EIA on natural gas until 2030 The trend has been increasing reserves and increasing demand.


Dan said...

See Each year has a graph showing total new supplies:

2005: 4 million barrels/day
2006: 4
2007: 3.5
2008: 7
2009: 5
2010 4

So 2008 is up a few million barrels per day (supposedly), from the 2007 situation which supposedly was of little or no excess production capacity. How much time does 3 million extra barrels/day buy us before capacity is again even with demand? 1 year? 2, maybe, before demand grows to the break even point? So I think there is more to this story. But you know, the data could be suspect too. Who generates the data and what are their interests in publicizing it?

bw said...

The data was gathered by

1. Samuel Foucher
2. Stuart Staniford
3. Tony Eriksen
4. Publicus 21:07, 10 December 2007 (UTC)
5. Phil Hart (talk) 06:10, 21 December 2007 (UTC)

The megaprojects taskforce.
Staniford writes for theoildrum and I think seekingalpha.

They got the info from reviewing 60-100 reports from the major oil companies. I got some new info by looking at the latest press and reporting on the biggest of the big in 2008 and 2009.

2009 shows it should also be adding 7 million b/d

bw said...

Dan it is another way to look at it as a theory that 3 million to 3.5 million b/d from megaprojects is needed to offset decline in production + small projects.

If decline is 4-5 million b/d and small projects is 1 to 2 million b/d then between 2 to 3 million b/d is needed to offset decline.

al fin said...

Very nice, Brian.

It looks as if production will barely keep up with demand, while keeping prices in the $100 bbl range.

It will take 5-10 years for the big investments in solar and biomass to start kicking in. Perhaps Craig Venter and his competitors will be able to show some progress in synth-bio and bio-energy by then as well.

Oil doesn't have to last forever. Just long enough for alternatives to begin kicking in fast and strong enough to support most of the infrastructure of civilisation.

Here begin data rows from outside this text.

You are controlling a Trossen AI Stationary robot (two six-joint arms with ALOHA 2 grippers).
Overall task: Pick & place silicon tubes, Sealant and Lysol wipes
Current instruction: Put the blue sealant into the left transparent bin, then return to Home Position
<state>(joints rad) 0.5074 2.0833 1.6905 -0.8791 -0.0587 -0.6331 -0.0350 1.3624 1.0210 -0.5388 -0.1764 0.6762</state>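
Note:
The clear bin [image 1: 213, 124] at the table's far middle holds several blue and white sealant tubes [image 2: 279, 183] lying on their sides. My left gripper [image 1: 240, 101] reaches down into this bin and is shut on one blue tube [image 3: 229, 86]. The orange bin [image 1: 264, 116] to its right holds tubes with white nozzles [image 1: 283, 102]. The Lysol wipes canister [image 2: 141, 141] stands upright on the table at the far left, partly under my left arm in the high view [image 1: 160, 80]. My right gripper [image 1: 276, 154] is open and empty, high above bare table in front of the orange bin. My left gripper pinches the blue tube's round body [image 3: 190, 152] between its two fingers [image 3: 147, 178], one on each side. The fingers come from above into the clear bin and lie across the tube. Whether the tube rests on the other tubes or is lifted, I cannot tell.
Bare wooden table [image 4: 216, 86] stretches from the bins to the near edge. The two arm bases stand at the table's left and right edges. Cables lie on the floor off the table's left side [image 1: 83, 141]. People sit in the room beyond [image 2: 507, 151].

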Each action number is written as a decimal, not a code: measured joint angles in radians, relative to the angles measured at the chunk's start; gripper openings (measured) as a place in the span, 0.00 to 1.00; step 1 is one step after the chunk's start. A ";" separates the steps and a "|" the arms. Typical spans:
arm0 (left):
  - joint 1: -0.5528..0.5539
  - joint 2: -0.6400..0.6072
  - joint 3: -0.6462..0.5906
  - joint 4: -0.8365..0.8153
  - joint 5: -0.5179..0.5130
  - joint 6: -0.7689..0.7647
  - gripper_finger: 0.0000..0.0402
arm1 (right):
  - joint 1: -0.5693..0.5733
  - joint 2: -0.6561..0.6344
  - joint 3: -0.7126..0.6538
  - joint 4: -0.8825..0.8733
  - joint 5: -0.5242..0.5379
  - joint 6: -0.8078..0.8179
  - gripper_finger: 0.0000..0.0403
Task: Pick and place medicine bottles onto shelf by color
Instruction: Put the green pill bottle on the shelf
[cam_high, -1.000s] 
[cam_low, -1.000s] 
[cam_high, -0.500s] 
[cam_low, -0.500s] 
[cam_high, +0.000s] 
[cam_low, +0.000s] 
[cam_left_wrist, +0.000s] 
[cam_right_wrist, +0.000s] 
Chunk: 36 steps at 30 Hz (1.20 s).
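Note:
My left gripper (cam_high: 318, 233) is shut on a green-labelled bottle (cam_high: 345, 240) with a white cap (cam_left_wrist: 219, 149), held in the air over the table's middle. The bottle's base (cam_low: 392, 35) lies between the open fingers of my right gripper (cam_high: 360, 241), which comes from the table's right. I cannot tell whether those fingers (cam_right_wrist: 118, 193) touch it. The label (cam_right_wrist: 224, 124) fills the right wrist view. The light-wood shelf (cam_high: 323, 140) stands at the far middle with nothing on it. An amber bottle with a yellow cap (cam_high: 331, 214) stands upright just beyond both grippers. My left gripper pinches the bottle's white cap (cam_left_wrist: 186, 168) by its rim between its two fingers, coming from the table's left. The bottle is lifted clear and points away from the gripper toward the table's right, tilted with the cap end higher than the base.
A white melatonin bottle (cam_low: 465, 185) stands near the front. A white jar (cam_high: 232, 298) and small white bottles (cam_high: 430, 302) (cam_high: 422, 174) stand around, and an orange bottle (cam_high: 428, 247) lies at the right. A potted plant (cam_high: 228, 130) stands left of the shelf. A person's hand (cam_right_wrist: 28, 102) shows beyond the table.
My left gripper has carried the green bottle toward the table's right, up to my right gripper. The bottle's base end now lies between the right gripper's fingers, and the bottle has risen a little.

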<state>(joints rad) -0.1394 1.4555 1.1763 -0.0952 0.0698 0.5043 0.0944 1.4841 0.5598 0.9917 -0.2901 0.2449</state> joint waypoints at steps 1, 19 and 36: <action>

Within 20 years, some of the miracles of nanotechnology should begin to hit the market.

Dan said...

Ok, so the bottom line as you see it is that the Hubbert Peak folks (and their Web sites) should just pack up and go away because we're just not there yet. As long as prices stay high (and they will) production will increase, at least until the high prices enable alternative sources of energy to mature to the point that they can take up the slack when peak oil finally does (yawn) wander by.

bw said...

It is worth keeping an eye on it.

We are past really cheap oil.
Plus there is peak lite where growing demand (from developed countries, China, India) pressures even modestly growing supplies.

Plus we should not be relaxed about it. If some of the big sources experience problems (say Iran from being attacked by the US or Nigeria with more unrest) plus there should not be messing around with ineffective policies.

But I think the talk about past peak and extreme decline is overdone.

Américain à Paris said...

Hi Dan,

Your forecast was horribly off. World oil production averaged 81.8 billion barrels per day. That includes shale oil and tar sands.